▸ **ACTION ITEM**:
Repeat exactly the lines from the start of the entries below through the line containing "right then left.". Omit the rest.

▸ **SUPPLIED RECORDS**:
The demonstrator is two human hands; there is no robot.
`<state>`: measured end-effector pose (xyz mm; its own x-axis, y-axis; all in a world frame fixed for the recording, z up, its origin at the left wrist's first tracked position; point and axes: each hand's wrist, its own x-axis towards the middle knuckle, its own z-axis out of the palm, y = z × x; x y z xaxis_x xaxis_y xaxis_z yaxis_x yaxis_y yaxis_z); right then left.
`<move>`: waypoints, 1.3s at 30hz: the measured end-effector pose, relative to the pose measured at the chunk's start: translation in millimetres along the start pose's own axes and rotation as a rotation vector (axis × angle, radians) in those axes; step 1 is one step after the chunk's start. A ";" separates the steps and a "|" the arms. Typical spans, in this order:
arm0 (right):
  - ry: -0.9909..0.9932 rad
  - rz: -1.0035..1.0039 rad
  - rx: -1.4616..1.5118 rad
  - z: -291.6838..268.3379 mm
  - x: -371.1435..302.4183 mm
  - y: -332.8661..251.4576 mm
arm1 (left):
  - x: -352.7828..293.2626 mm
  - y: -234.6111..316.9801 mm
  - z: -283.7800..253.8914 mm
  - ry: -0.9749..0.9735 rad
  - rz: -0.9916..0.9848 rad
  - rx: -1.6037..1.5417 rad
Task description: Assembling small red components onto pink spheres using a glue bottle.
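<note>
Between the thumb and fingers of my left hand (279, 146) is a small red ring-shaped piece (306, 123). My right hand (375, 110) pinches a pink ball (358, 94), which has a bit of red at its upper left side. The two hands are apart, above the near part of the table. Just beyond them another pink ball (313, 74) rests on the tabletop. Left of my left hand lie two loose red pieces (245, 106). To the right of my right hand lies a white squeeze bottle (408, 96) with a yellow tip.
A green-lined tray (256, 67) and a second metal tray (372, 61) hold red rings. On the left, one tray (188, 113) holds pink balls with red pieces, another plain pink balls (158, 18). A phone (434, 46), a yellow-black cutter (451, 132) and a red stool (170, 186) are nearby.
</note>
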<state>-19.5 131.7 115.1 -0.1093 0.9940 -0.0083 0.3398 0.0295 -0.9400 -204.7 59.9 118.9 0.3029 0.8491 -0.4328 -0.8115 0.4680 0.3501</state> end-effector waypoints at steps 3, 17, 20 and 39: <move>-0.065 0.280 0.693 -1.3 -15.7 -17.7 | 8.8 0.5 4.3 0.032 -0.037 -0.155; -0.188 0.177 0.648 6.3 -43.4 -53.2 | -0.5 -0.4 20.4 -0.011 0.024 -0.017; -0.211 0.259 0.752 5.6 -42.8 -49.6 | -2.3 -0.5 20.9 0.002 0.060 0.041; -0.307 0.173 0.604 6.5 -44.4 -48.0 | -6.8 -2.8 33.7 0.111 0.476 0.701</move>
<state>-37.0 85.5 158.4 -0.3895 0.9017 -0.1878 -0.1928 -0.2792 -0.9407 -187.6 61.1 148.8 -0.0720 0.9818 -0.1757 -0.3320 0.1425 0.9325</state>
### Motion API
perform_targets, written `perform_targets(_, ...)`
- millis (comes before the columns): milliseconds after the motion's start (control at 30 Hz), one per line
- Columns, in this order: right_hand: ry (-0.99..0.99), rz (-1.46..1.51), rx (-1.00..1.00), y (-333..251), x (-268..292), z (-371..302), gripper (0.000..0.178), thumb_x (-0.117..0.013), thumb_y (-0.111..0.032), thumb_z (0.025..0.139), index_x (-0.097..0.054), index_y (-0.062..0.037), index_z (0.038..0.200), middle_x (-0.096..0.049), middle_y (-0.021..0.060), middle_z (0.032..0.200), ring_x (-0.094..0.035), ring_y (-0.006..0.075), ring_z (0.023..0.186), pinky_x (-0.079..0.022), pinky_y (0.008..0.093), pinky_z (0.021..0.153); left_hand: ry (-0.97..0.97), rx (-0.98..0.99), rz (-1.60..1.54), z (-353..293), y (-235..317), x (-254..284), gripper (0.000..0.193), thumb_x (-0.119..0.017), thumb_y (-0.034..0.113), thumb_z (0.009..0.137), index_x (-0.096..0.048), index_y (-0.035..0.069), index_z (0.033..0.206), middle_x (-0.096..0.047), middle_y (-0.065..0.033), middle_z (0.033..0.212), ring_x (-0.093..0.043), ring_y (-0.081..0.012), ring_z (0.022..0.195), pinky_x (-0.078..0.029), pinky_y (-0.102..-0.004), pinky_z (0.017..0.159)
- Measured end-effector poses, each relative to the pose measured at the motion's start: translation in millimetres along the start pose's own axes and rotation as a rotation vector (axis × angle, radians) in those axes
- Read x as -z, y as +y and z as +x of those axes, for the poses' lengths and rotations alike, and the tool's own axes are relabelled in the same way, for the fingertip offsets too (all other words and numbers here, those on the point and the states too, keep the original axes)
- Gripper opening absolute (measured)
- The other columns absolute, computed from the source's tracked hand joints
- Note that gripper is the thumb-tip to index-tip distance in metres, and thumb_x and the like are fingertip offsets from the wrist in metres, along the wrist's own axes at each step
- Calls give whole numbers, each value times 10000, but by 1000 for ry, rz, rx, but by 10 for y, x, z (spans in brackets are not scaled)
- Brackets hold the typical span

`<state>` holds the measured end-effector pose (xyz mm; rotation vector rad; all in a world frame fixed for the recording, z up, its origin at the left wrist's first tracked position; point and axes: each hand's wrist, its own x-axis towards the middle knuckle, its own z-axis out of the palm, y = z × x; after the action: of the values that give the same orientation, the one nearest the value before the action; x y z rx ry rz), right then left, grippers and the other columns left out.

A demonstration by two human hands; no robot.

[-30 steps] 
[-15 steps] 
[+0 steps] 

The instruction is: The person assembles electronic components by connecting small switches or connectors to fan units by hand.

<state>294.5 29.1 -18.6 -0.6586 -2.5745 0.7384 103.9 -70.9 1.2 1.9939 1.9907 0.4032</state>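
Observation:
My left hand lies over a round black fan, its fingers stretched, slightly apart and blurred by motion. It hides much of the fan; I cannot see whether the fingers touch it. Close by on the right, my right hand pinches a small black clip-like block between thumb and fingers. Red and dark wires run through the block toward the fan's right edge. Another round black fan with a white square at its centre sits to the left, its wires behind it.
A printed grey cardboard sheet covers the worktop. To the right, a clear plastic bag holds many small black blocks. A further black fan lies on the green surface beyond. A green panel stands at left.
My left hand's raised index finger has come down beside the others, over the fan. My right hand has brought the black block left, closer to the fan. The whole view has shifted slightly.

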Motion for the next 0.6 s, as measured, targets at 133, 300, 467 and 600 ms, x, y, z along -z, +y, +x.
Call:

▸ **PROBLEM SOLUTION**:
The demonstrator is two human hands; there is no robot.
`<state>`: measured end-effector pose (xyz mm; its own x-axis, y-axis; all in a world frame fixed for the recording, z up, its origin at the left wrist's first tracked position; point and axes: each hand's wrist, its own x-axis towards the middle knuckle, its own z-axis out of the palm, y = z × x; x y z xaxis_x xaxis_y xaxis_z yaxis_x yaxis_y yaxis_z); right then left.

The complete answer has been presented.